The statutory notice, he noted, was intended to give the company a defined window to restore compliance or face potential sanctions, including the possible termination of its mining leases.
Breaches
However, several months after the expiration of the notice period, stakeholders say there is little evidence to suggest that the key issues identified have been adequately addressed.
Available information indicates that sections of the underground mine at Prestea remain flooded, raising ongoing safety and operational concerns. The Tailings Storage Facility, critical for managing mining waste, is yet to be completed, while the Process Water Treatment Plant remains largely non-operational, limiting the company’s ability to effectively manage water discharged from mining activities.
In addition, reports say major operational equipment, including the gyratory crusher and essential pumping systems required to dewater the mine, are yet to be procured or installed. These gaps, according to the group, continue to hinder any meaningful resumption of full-scale mining operations at the site.
Regulators
As a result, the situation has also drawn attention to the role of regulators, particularly the Minerals Commission, which has only recently been tasked to undertake a fresh technical inspection of the mine. The inspection, initiated within the last two weeks, is expected to assess the extent to which HGL has complied with the remedial directives outlined in the expired notice.
The group also notes that the timing of this exercise has raised questions among stakeholders, as the inspection comes several months after the deadline for compliance had already passed.

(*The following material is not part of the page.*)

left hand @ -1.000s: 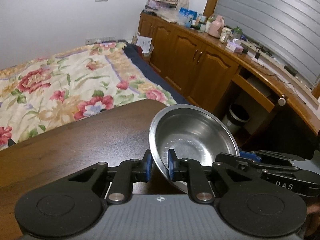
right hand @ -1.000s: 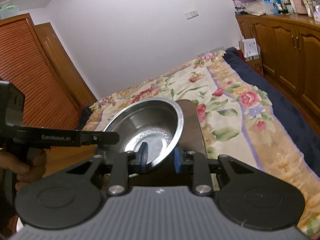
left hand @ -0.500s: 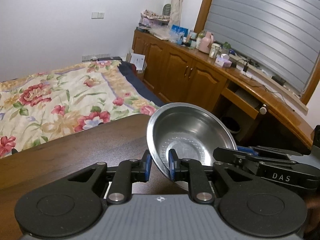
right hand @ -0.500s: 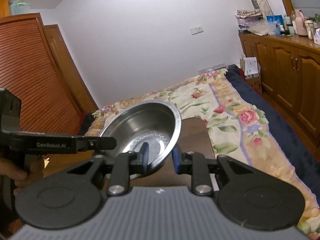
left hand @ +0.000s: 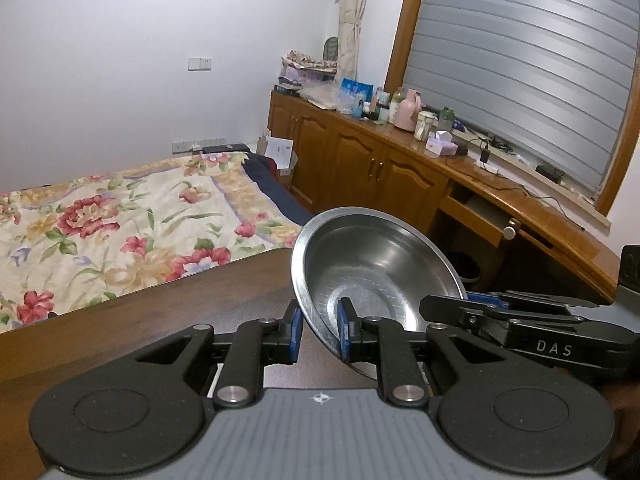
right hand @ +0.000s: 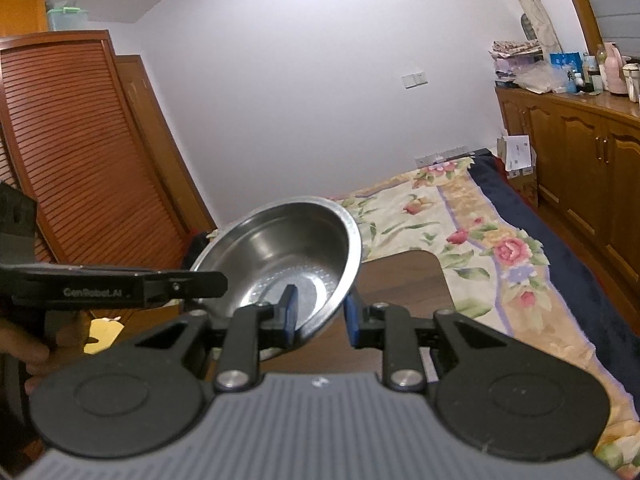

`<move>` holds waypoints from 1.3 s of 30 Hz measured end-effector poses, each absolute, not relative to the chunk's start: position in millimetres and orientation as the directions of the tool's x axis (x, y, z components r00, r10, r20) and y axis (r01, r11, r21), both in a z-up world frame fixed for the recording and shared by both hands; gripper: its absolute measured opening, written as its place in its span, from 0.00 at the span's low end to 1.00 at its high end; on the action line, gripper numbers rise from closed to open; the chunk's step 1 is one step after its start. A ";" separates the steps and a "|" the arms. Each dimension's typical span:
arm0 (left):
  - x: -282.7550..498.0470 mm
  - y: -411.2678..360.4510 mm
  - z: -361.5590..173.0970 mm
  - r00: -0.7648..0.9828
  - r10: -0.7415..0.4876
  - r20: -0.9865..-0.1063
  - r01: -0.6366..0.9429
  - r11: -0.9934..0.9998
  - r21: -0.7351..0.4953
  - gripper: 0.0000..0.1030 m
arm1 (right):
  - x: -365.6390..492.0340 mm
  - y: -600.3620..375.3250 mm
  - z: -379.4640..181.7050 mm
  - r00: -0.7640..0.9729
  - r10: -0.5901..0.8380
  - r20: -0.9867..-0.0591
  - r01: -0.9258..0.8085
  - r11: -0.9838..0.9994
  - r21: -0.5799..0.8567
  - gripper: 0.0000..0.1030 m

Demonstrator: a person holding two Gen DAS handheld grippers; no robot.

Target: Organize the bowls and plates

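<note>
A stainless steel bowl (left hand: 380, 264) (right hand: 280, 248) hangs tilted in the air above the dark wooden table (left hand: 160, 312) (right hand: 412, 280). My left gripper (left hand: 320, 334) is shut on its near-left rim, one blue pad inside the bowl and one outside. On the opposite side my right gripper (right hand: 320, 314) is shut on the rim in the same way. Each gripper shows in the other's view as a black arm reaching to the bowl: the right gripper (left hand: 520, 320) from the right, the left gripper (right hand: 120, 284) from the left. The bowl is empty.
A bed with a floral cover (left hand: 120, 216) lies beyond the table. Wooden cabinets (left hand: 360, 160) with bottles and clutter on top run along the right wall. A slatted wooden wardrobe (right hand: 80, 152) stands at the left. A person's hand (right hand: 24, 352) holds the left gripper's handle.
Both grippers have risen together with the bowl held between them. The table has dropped lower in both views and more wall and window show. Both grips are unchanged.
</note>
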State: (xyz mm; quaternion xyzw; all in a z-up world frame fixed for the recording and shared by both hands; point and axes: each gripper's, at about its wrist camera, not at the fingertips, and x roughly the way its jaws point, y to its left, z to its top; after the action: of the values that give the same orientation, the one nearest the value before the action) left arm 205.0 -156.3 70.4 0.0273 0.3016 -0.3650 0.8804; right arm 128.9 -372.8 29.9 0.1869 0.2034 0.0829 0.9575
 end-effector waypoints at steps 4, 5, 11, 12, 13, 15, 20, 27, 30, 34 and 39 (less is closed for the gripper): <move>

They note that many of the safety and operational deficiencies cited in the notice were not new and had been documented prior to the issuance of the directive, making the delay in follow-up enforcement a point of concern.
According to reports, findings from the ongoing technical assessment are expected to play a decisive role in informing the next course of action by the Minister of Lands and Natural Resources, particularly regarding the future of the Bogoso-Prestea mining leases held by HGL.
The Alliance also raised serious concerns over the operational capacity and conduct of Heath Goldfields Limited (HGL), stating that evidence available pointed to significant shortcomings in the company’s management of the Bogoso-Prestea Mines.
Gaps
According to the alliance, the situation reflects gaps in technical competence, financial capacity and adherence to commitments made at the time the company secured its mining lease on December 13, 2024. CACA noted that HGL’s acquisition of the lease was backed by a set of ambitious assurances, including a proposed US$500 million investment from Yilmaden Holdings, the prompt settlement of employee entitlements and legacy debts, accelerated rehabilitation of critical infrastructure, and a phased restart of mining operations.
However, more than sixteen months after assuming control, the group says these commitments have largely not materialised. It points out that the underground sections of the mine remain flooded, while key operational equipment such as the gyratory crusher are yet to be installed, limiting any meaningful progress toward full operations.
The group further indicated that outstanding financial obligations remained a major concern, citing delays in payments to employees as well as statutory institutions such as SSNIT and GRA, in addition to local contractors. It also highlighted the continued presence of illegal mining activities in sections of the concession that had been left inactive.
Repayment concerns
The Alliance additionally raised concerns over a reported $65 million prepayment facility involving Trafigura, which it claimed had resulted in encumbrances on the State’s mineral rights. According to the group, this arrangement was undertaken without parliamentary ratification or prior ministerial approval, raising questions about compliance with provisions of the Minerals and Mining Act, 2006 (Act 703) and the Constitution.
The group argues that the emerging pattern of challenges bears similarities to issues that led to the exit of the mine’s previous operator, and has called for urgent action to safeguard the long-term viability of the asset.
It has therefore urged the Minister of Lands and Natural Resources to consider invoking the relevant provisions under Section 68 of Act 703 to terminate HGL’s mining leases, while advocating for a transparent process to identify a new investor with the capacity to manage the operations effectively.
CACA maintains that such measures are necessary to protect the interests of communities within the Prestea-Huni Valley area, ensure the safeguarding of national revenue, and uphold standards within Ghana’s mining sector.